The University Library, West Road, Cambridge
01223 333000 / www.lib.cam.ac.uk/exhibitions/Darwin/
6th July – 23rd December 2009 (Closed 31st August and 14th – 19th September inclusive)
Open: weekdays, 9:00–18:00; Saturday, 9:00–16:30. Closed on Sunday
Cambridge University Library houses the world’s major archive of Darwin manuscripts, books and letters. This exhibition explores the Beagle voyage as a pivotal experience in Darwin’s life; his journey was born out of his studies at Cambridge, and his specimens and notes were sent back to Cambridge and disseminated from there. The exhibition will reunite manuscripts and specimens from the University’s collections, many of them not seen in public since the voyage, and show how Darwin’s experiences on the Beagle played an essential role in the formulation of his theories throughout the rest of his life. The exhibition will be coordinated with temporary and permanent exhibitions elsewhere in the University, and together these will provide an unparalleled opportunity to explore Darwin’s life and work.

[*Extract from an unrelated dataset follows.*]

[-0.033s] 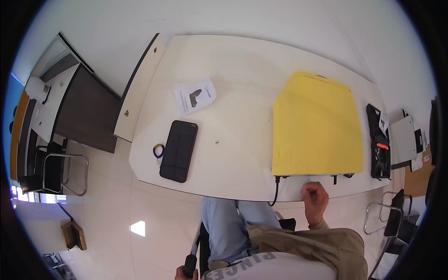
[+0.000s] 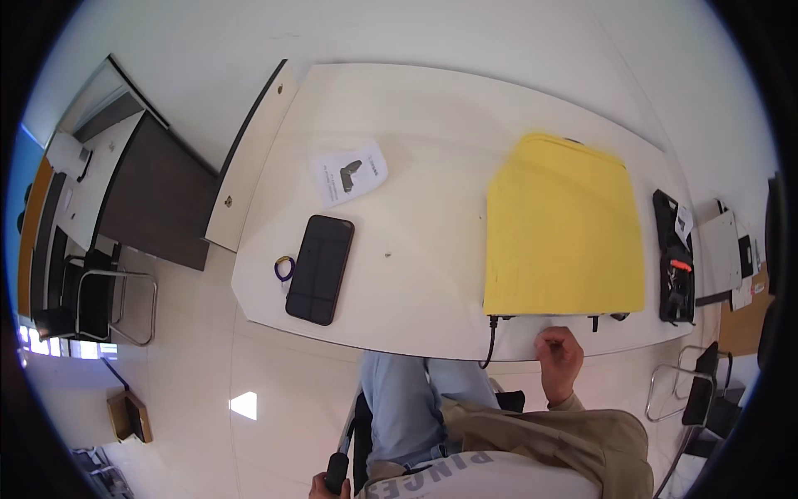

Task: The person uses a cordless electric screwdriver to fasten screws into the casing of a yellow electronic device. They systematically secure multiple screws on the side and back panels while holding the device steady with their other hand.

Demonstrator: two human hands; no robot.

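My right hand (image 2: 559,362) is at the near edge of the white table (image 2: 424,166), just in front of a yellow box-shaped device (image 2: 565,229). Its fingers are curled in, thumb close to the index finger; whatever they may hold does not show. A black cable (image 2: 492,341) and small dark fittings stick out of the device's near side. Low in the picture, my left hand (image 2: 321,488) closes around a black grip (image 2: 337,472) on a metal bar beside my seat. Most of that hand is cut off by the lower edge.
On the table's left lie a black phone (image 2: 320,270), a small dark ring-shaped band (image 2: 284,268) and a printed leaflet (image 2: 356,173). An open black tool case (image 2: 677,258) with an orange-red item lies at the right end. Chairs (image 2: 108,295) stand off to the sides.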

The exhibits include: the letter that first offered the 22-year-old Darwin a place on board; field notes and specimen lists, together with some of the plant, animal and mineral specimens they describe; geological maps and cross-sections; a detailed scale model of the Beagle herself; contemporary sketches made by the Beagle’s artist, Conrad Martens, and some of the books that Darwin took on the voyage with him and kept for the rest of his life. The title for the exhibition comes from an inscription inside one of these books, given to Darwin by the University Professor of Botany, John Stevens Henslow, shortly before the Beagle sailed: “J. S. Henslow to his friend C. Darwin on his departure from England upon a voyage round the World”.